The news that The Charity Commission has launched an investigation into the National Bullying Helpline (NBH) after more than 160 complaints about its activities, once again raises the vexed question for some journalists of why they didn’t subject the group to much greater scrutiny when it first hit the headlines last Sunday morning.
Don’t get me wrong. I have no particular axe to grind against the journalistic profession. I quite like a lot of journalists, greatly respect what they do and think they often get a raw deal from the public and sometimes the PR profession. However the conduct of some members of the press and media on this story has been frankly shoddy at best and, to take a less charitable view, deliberately circumspect.

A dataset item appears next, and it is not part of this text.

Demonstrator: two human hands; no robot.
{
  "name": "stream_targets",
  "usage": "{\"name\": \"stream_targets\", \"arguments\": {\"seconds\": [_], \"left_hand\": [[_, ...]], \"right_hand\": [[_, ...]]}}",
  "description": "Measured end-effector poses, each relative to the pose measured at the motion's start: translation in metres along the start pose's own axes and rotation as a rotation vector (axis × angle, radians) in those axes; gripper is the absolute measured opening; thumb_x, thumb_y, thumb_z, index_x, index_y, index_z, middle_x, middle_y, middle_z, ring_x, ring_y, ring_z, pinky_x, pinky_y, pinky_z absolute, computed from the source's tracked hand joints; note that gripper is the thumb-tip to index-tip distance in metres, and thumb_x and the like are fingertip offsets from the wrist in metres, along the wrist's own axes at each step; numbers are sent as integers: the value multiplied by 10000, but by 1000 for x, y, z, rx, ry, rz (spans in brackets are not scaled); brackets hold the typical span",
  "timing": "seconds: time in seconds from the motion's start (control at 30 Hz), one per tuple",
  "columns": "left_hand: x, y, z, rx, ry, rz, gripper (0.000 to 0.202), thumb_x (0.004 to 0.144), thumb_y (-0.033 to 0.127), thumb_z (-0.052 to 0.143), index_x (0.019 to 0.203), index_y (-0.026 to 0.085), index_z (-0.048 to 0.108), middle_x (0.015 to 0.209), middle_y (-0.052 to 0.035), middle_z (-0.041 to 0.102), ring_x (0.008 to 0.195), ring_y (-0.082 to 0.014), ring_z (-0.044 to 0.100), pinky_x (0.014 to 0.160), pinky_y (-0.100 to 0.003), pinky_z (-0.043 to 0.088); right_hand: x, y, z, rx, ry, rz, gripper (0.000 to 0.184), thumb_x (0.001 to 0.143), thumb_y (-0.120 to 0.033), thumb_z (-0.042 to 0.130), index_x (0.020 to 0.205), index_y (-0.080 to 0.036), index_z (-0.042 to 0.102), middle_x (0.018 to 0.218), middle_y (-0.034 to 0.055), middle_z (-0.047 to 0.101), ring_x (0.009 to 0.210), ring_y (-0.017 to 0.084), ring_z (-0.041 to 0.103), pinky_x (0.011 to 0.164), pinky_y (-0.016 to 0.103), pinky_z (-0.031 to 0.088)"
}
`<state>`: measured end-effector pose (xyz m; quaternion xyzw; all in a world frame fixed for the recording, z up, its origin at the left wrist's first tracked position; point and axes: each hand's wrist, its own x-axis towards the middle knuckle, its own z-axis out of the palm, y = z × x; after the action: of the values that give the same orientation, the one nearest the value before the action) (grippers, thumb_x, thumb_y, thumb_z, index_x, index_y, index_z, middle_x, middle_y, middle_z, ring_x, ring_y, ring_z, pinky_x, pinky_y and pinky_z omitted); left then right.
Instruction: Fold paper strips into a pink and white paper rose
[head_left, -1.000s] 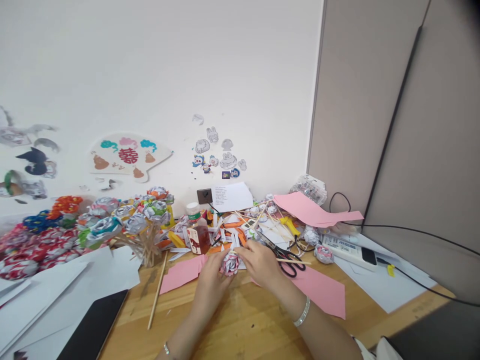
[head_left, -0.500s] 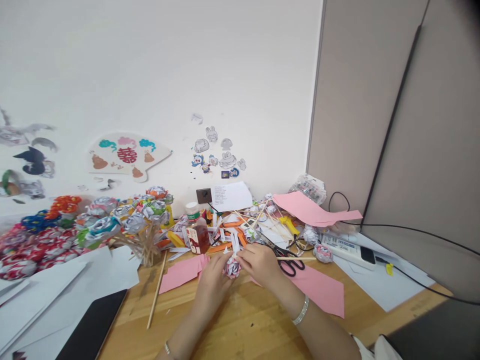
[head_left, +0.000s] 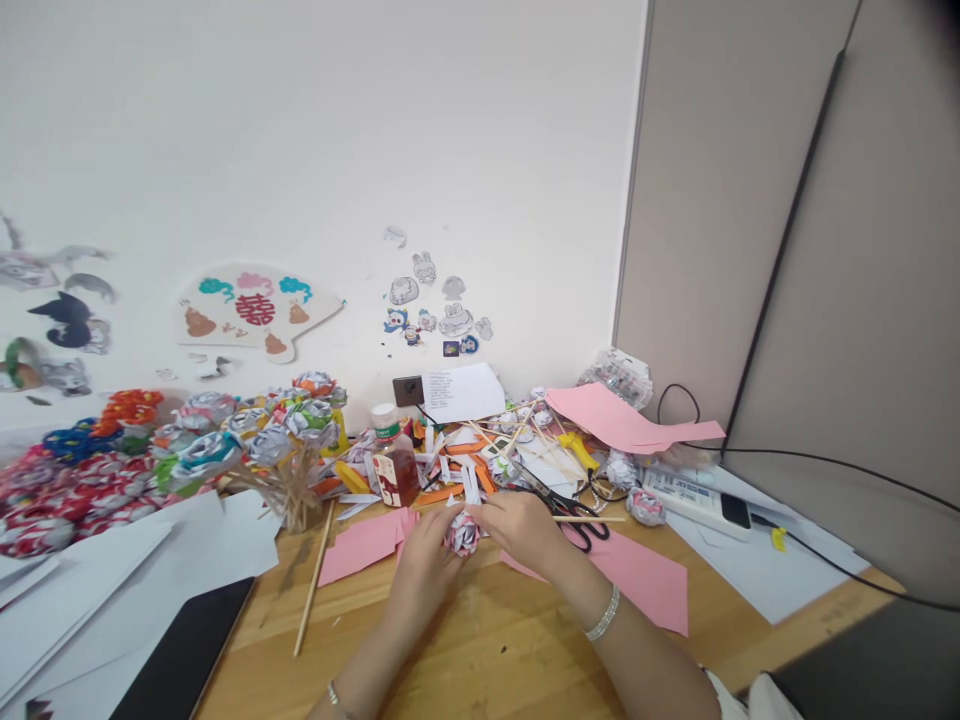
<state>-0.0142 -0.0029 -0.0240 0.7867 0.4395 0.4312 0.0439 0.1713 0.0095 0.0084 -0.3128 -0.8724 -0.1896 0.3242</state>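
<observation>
Between my two hands, low over the table, is a crumpled paper flower [head_left: 463, 536] in white, pink and dark tones. My left hand [head_left: 427, 555] curls round its left side with the fingers closed. From the right, my right hand [head_left: 519, 522] pinches its upper part, thumb and fingertips together. White paper strips [head_left: 471, 484] stand up just beyond the fingertips. Black-handled scissors [head_left: 587, 533] lie right of my right hand, with a thin wooden stick [head_left: 600, 519] across them. Pink paper sheets [head_left: 637, 580] spread beside my right wrist, and smaller pink pieces [head_left: 364, 545] left of my left hand.
Paper flowers on sticks [head_left: 210, 450] are heaped at the left. A red-labelled bottle [head_left: 395, 470] stands behind the hands. White sheets [head_left: 97, 570], a black tablet-like slab [head_left: 187, 650] and a long stick [head_left: 313, 585] lie left. A power strip [head_left: 701, 500] with cables sits right.
The paper flower has turned or tipped slightly and shows a little more between my hands. My right hand has shifted slightly left, its fingers staying at the flower's top.
</observation>
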Motion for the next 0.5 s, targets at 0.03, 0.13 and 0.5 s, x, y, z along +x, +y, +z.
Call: {"name": "stream_targets", "arguments": {"seconds": [0.03, 0.13, 0.5], "left_hand": [[0, -1, 0, -1, -4, 1, 415, 733, 138, 571, 1142, 209, 561, 1058, -97, 654, 967, -245, 599, 833, -404, 488], [0, -2, 1, -3, -30, 6, 443, 733, 125, 564, 1167, 212, 545, 1077, -100, 646, 981, -245, 596, 841, -405, 485], [-2, -5, 4, -28, -20, 12, 464, 729, 137, 565, 1188, 197, 526, 1077, -112, 642, 980, -249, 600, 839, -408, 492]], "right_hand": [[0, 1, 1, 13, -3, -1, 204, 943, -212, 428, 1014, -201, 619, 719, 23, 629, 651, 127, 569, 582, 221, 356], [-1, 3, 1, 40, -42, 7, 201, 939, -181, 420, 1031, -190, 599, 734, 21, 646, 662, 128, 587, 595, 218, 367], [1, 2, -2, 7, -191, 42, 164, 913, -146, 462, 1036, -192, 559, 773, 14, 676, 676, 135, 634, 572, 214, 373]]}}
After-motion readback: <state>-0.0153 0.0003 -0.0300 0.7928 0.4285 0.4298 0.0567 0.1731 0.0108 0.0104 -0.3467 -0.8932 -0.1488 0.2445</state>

Having taken soundings from people with various political views who witnessed the story breaking last weekend, it’s clear that there was something not quite on the level about the NBH. Alarm bells should have rung for journalists. Even the most basic Googling and background research should have made them tread more carefully before reporting, almost uncritically, the organisation’s allegations.
Early this morning, the BBC’s Today programme dragged its political correspondent Carole Walker into the studio to breathlessly report the latest news that The Charity Commission had taken the decision to prevent the NBH from transmitting or disclosing information, including details about the nature and source of the confidential calls it has received, without the commission’s permission. Did she have anything to say about how and why her colleagues and associates failed to do a better job in investigating the NBH’s activities? Not a word.
Should the latest developments in this story come as such a surprise? I don’t think so. Journalists have a case to answer on this. I look forward to seeing the media run a news story very soon on why it displayed such a lack of scrutiny over the National Bullying Helpline.